If you have not opted for password policies, your server is ready to run at this point. If you chose to enable password policies, proceed with the configuration of the password policy in detail. If you chose a password policy object that does not yet exist, YaST creates one:

  1. Enter the LDAP server password.

  2. Configure the password change policies:

    1. Determine the number of passwords stored in the password history. Saved passwords may not be reused by the user.

    2. Determine whether users can change their password and whether they need to change their password after a reset by the administrator. Optionally require the old password for password changes.

    3. Determine whether and to what extent passwords should be subject to quality checking. Set a minimum password length that must be met before a password is valid. If you select Accept Uncheckable Passwords, users are allowed to use encrypted passwords although the quality checks cannot be performed.

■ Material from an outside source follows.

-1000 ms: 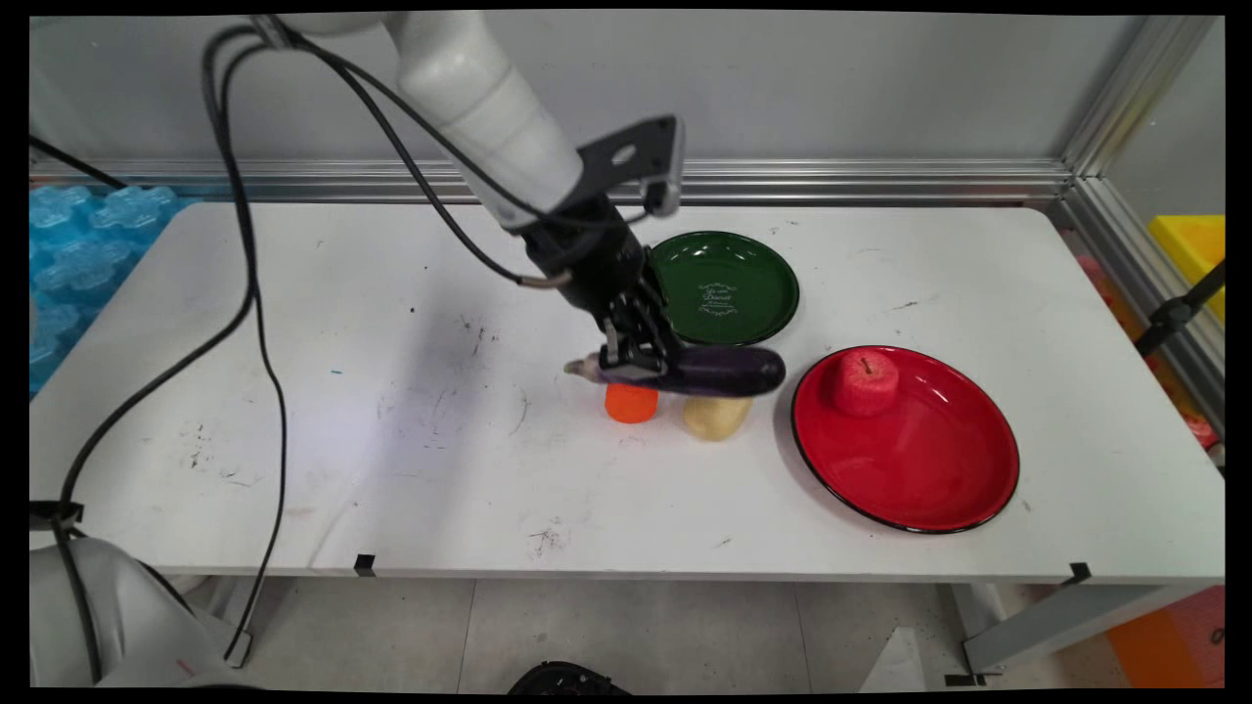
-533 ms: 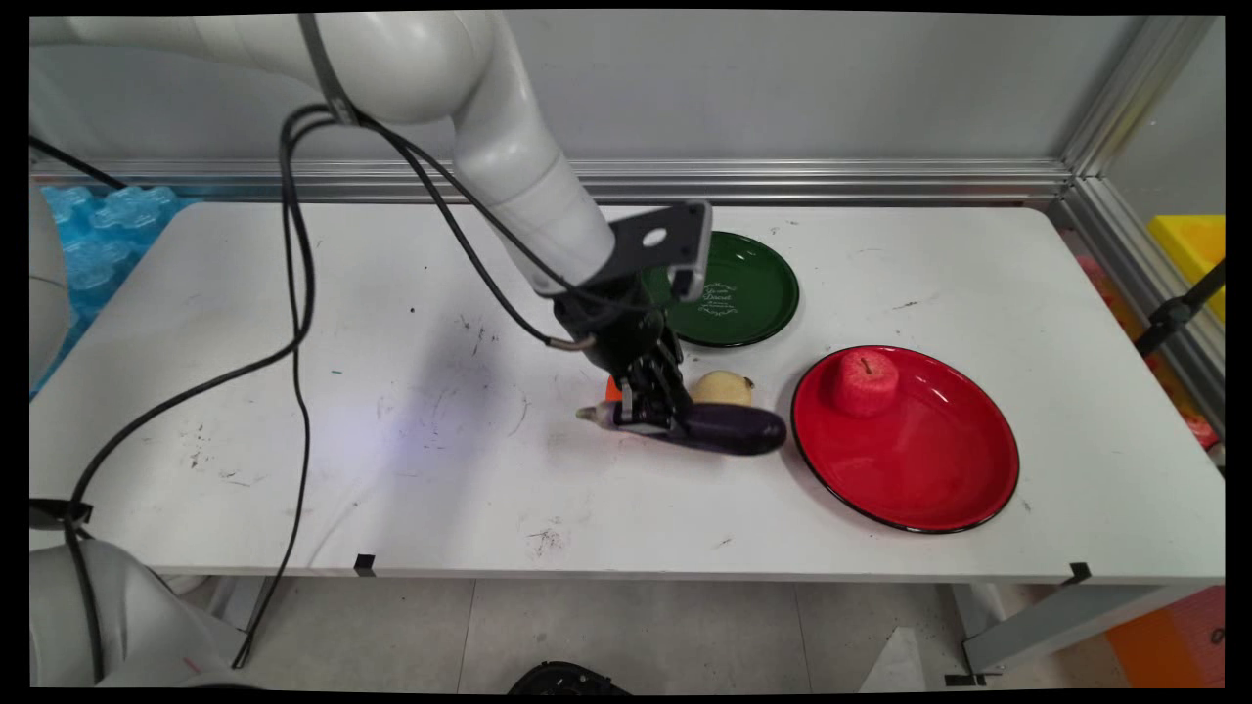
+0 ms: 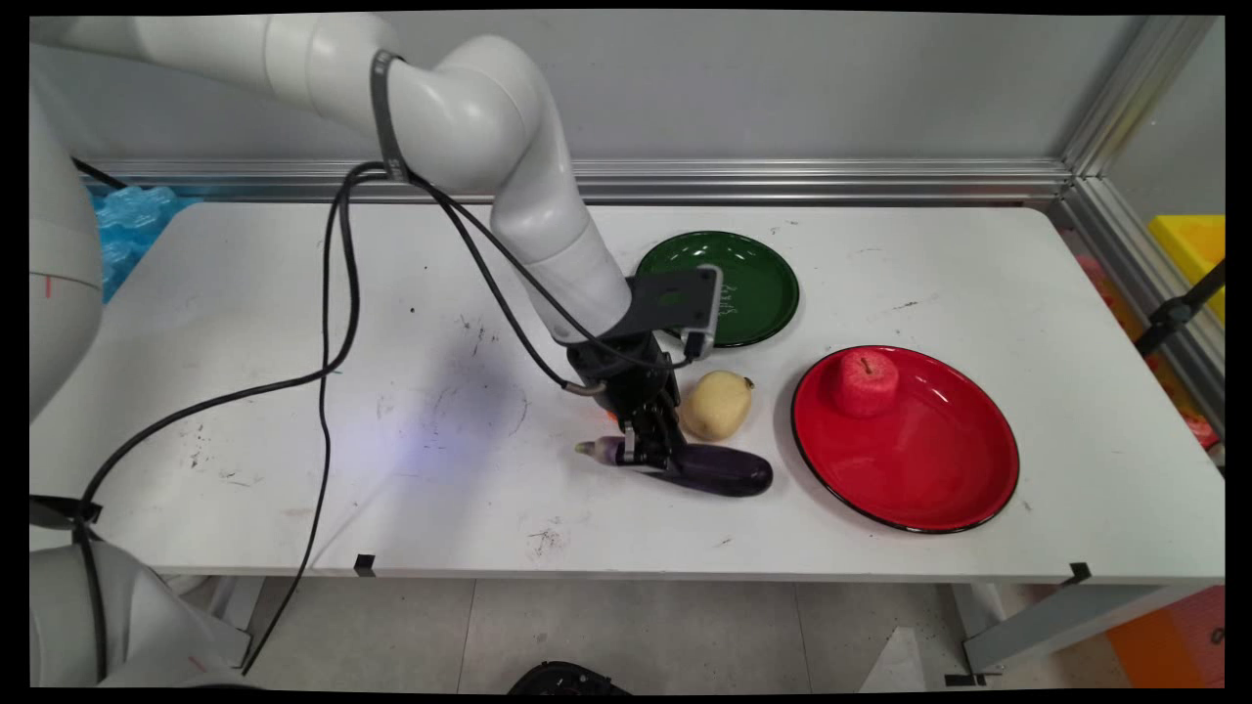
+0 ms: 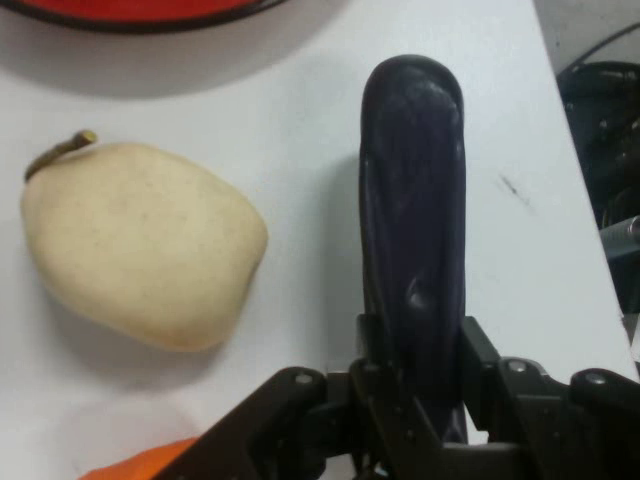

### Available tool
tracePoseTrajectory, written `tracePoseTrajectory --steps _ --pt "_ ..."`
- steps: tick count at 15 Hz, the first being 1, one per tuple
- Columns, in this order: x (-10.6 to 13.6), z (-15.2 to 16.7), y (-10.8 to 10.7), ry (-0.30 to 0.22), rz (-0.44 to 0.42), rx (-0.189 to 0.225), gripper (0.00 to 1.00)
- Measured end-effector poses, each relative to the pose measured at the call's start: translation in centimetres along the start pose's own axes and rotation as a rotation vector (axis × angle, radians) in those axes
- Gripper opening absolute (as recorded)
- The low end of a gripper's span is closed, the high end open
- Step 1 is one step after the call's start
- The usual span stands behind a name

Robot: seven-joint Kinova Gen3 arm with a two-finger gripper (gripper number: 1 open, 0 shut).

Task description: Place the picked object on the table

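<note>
A dark purple eggplant (image 3: 714, 469) lies low over the white table (image 3: 293, 342), near its front middle. My gripper (image 3: 648, 452) is shut on the eggplant near its stem end. In the hand view the eggplant (image 4: 412, 240) runs up from between the two fingers (image 4: 372, 350). A pale yellow pear (image 3: 717, 404) lies just behind the eggplant; the hand view shows the pear (image 4: 140, 260) to its left. An orange thing (image 4: 135, 462) peeks out at the bottom left of the hand view and is mostly hidden behind the gripper in the main view.
A red plate (image 3: 929, 479) with a red apple (image 3: 865, 382) on it sits to the right of the eggplant. A green plate (image 3: 758, 274) stands behind the gripper. Black cables (image 3: 333, 323) hang from the arm over the table's left half.
The gripper has carried the eggplant down and toward the table's front, from above the pear and orange thing to just in front of them. The pear now shows fully.
</note>
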Motion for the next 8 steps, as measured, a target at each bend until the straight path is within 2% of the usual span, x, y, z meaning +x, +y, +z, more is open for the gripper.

If you opt for Only Accept Checked Passwords only those passwords that pass the quality tests are accepted as valid.

  3. Configure the password aging policies:

    1. Determine the minimum password age (the time that needs to pass between two valid password changes) and the maximum password age.

    2. Determine the time between a password expiration warning and the actual password expiration.

    3. Set the number of postponement uses of an expired password before the password expires entirely.

  4. Configure the lockout policies:

    1. Enable password locking.

    2. Determine the number of bind failures that trigger a password lock.

    3. Determine the duration of the password lock.

    4. Determine for how long password failures are kept in the cache before they are purged.

  5. Apply your password policy settings with Accept.

To edit a previously created database, select its base DN in the tree to the left. In the right part of the window, YaST displays a dialog similar to the one used for the creation of a new database—with the main difference that the base DN entry is grayed out and cannot be changed.

After leaving the LDAP server configuration by selecting Finish, you are ready to go with a basic working configuration for your LDAP server. To fine-tune this setup, edit the file /etc/openldap/slapd.conf accordingly then restart the server.